Écrire sur un film aussi important que L’Avventura, c’est s’exposer à un double piège : d’abord celui de l’éloge inconditionnel, qui laisserait sagement le film sur le piédestal que la postérité a construit pour lui. Ensuite (c’est le corollaire redoutable du premier point), celui du recensement thématique, qui, à défaut d’éloges, se contenterait de rendre compte du film à travers un ensemble de « thèmes » : désenchantement, vide existentiel, crise de la communication… Autant de tartes à la crème qui ont appauvri l’œuvre d’Antonioni et simplifié son geste esthétique, lequel s’est véritablement affirmé avec L’Avventura, trois ans après l’échec du Cri en 1957. Reconsidérer ce geste, soixante ans après une réception houleuse au festival de Cannes, n’est pas chose simple. Si l’on veut bien admettre, avec l’historien du cinéma italien Federico Vitella, que L’Avventura est « un film d’une extraordinaire importance historique et critique, dont l’influence sur le cinéma en général, et sur toute la culture européenne de l’après-guerre, ne saurait être sous-estimée », on voudrait aussi que cette influence, au lieu d’être décrétée, soit mesurée, évaluée, quantifiée. Que reste-t-il de L’Avventura dans le cinéma de 2020 ? Qu’est-ce que cette œuvre majeure du cinéma moderne nous a légué ? Où se reconnaît son influence et sous quelles formes ?
Héritages, filiations
Le legs pourrait se caractériser de deux façons. D’un côté, une lignée de disciples appliqués, sérieux, austères, développant l’œuvre du maître dans ce qu’elle a de plus froid, de plus analytique, de plus antipathique. Cette lignée, qui va de Michael Haneke à Carlos Reygadas en passant par Lars Von Trier, veut porter à son terme ultime l’interrogation antonionienne sur l’absence de transcendance (et donc de sens). Elle a fait du thème de « l’incommunicabilité » (grande tarte à la crème critique) un puissant leitmotiv de festival. Melancholia, par exemple, est un film typiquement antonionien dans son discours moralisateur : c’est un peu comme si les bourgeois vides de L’Avventura s’étaient donnés rendez-vous au mariage d’une de leurs petites nièces pour consommer, dans une grande fête lugubre, le spectacle de la fin du monde. Tout ce que Pauline Kael écrivait d’Antonioni au début des années 1960 – et la gêne qu’elle éprouvait, notamment, devant son glamour de la désolation, pourrait s’appliquer à Melancholia : c’est la part la plus visible et la moins intéressante de l’œuvre d’Antonioni.

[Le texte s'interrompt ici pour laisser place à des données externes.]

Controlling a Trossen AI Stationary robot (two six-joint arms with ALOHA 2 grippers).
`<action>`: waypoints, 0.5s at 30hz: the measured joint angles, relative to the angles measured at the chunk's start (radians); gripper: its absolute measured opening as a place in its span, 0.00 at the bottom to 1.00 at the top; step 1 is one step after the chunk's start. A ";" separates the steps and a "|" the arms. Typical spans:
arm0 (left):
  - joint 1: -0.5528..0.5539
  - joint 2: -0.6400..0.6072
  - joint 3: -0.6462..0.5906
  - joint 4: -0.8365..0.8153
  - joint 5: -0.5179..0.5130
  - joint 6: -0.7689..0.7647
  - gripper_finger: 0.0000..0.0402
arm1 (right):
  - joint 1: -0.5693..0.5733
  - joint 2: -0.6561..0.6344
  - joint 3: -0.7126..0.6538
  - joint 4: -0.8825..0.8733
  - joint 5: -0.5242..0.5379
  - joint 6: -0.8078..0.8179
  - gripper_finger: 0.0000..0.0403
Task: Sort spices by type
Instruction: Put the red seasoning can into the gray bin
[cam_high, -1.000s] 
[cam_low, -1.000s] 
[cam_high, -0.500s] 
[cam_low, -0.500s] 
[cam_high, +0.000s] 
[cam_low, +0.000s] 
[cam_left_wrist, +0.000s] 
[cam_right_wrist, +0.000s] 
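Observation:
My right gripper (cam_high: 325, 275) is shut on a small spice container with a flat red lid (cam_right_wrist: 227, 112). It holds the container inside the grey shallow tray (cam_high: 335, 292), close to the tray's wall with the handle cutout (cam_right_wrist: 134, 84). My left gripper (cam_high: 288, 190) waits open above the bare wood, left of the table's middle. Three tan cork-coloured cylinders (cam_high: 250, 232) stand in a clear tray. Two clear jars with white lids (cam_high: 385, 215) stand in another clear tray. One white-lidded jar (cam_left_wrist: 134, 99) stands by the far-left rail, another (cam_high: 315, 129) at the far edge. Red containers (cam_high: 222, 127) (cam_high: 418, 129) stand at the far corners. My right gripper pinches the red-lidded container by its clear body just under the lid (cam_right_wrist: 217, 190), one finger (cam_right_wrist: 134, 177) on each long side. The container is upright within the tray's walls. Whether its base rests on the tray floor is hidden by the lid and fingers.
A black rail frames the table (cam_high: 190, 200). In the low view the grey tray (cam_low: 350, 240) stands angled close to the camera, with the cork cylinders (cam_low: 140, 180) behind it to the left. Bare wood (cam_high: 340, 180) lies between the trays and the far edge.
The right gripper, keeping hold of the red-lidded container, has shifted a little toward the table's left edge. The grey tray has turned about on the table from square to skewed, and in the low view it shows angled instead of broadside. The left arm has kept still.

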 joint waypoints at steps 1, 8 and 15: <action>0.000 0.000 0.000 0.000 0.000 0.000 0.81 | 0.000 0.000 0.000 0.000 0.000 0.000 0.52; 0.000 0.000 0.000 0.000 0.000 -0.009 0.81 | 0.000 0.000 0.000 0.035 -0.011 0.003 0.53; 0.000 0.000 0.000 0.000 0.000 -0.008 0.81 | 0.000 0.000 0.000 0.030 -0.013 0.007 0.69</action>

D’un autre côté se trace une ligne moins scrupuleuse dans son rapport à l’œuvre, plus sensible à ses effets de style qu’à ses « thèmes ». Sur ce versant, le film le plus intéressant est sans doute Sils Maria d’Olivier Assayas. De L’Avventura, Assayas a retenu l’essentiel : il rejoue le « coup » sur lequel le film a construit sa réputation, à savoir la disparition brutale d’un personnage – Anna – à la vingt-septième minute, mais il le rejoue en le différant (la disparition de Kristen Stewart survient beaucoup plus tardivement) et surtout en poussant à l’extrême la logique de dédramatisation qui a tant frappé, en 1960, les tenants du cinéma classique. Ce par quoi Assayas obtient une sorte d’Avventura des années 2010, soit une histoire de disparition dédramatisée dans un milieu d’artistes bourgeois, à la fois conscients de leur vacuité et connectés – modernité oblige – aux écrans.

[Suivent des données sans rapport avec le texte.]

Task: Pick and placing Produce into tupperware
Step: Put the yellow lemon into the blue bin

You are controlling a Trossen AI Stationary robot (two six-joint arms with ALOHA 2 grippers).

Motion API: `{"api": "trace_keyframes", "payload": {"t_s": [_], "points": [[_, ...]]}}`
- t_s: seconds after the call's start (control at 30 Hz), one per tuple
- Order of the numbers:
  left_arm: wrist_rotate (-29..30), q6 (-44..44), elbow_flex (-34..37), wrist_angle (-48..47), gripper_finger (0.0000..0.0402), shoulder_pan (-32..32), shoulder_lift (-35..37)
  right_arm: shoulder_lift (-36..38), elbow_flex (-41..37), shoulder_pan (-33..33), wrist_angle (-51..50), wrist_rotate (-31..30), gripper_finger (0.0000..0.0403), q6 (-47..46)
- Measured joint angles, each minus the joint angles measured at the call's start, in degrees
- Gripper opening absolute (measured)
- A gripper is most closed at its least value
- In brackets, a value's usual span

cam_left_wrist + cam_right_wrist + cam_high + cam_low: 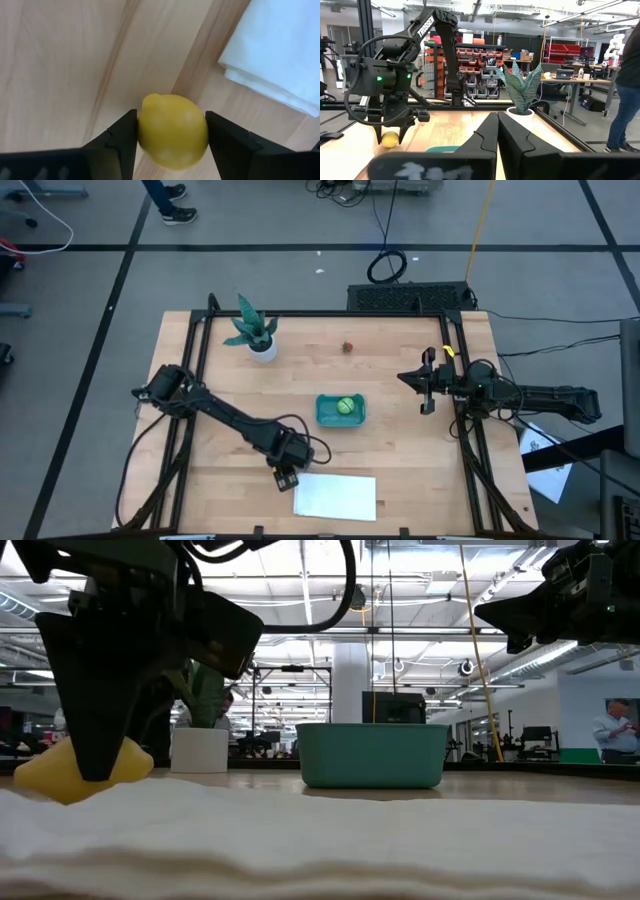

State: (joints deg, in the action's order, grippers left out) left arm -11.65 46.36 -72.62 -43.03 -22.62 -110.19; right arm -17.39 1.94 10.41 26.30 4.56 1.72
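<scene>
Where the near table edge meets the white sheet (335,496), left gripper (171,131) grasps the yellow lemon (172,131) on the wood. Green ball (345,407): inside teal tupperware (324,412), centre. Dark red piece (348,347): far side. Right gripper (498,131): clenched, raised at right.

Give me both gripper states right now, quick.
Left gripper: closed on the yellow lemon, down at the table beside the white sheet.
Right gripper: shut, empty, raised at the table's right side.
</scene>
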Motion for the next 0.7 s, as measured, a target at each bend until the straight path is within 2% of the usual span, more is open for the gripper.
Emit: {"api": "trace_keyframes", "payload": {"t_s": [0.17, 0.47, 0.7], "points": [[-0.4, -1.7, 0.0, -0.2, 0.0211, 0.8, 0.1, 0.0, 0.0, 0.0, 0.0, 0.0, 0.0, 0.0], [1.0, -4.2, 0.0, -0.4, 0.0203, 2.1, 3.9, 0.0, 0.0, 0.0, 0.0, 0.0, 0.0, 0.4], [2.0, -6.9, 0.0, -0.3, 0.0213, 3.0, 8.2, 0.0, 0.0, 0.0, 0.0, 0.0, 0.0, 0.4]]}}
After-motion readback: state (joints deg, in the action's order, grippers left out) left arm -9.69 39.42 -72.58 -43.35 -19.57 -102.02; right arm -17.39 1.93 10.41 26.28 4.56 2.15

Cette rencontre avec les signes de la modernité, dans L’Avventura, reste encore relativement discrète : la représentation du monde moderne n’a pas encore trouvé l’ampleur qu’elle atteindra dans les séances de Bourse de L’Éclipse, ou dans les déambulations mélancoliques du photographe de Blow Up. Le film crée plutôt le lieu – inconfortable, angoissant – d’une confrontation entre le moderne (une société de loisirs symbolisée par le yacht conduisant Anna et ses amis bourgeois sur l’île de Lisca Bianca) et l’ancien, voire l’archaïque (le paysage volcanique de l’île a servi de décor à Stromboli de Rossellini). De l’un à l’autre s’opère un flottement mélancolique typique du cinéma moderne, que l’on retrouvera sous une autre forme dans Le Mépris ou, un peu plus tard, dans Dillinger est mort de Ferreri. C’est dans cet interstice temporel autant que spatial (l’île est remplie de trous, de fissures, d’anfractuosités) qu’Anna a disparu. Son absence représente moins un mystère sur lequel les autres personnages vont enquêter (les recherches de Sandro et Claudia n’aboutissent à rien) qu’un corps que le cinéma d’Antonioni enlève, subtilise, jette dans un trou narratif pour édicter solennellement sa conception de la modernité cinématographique.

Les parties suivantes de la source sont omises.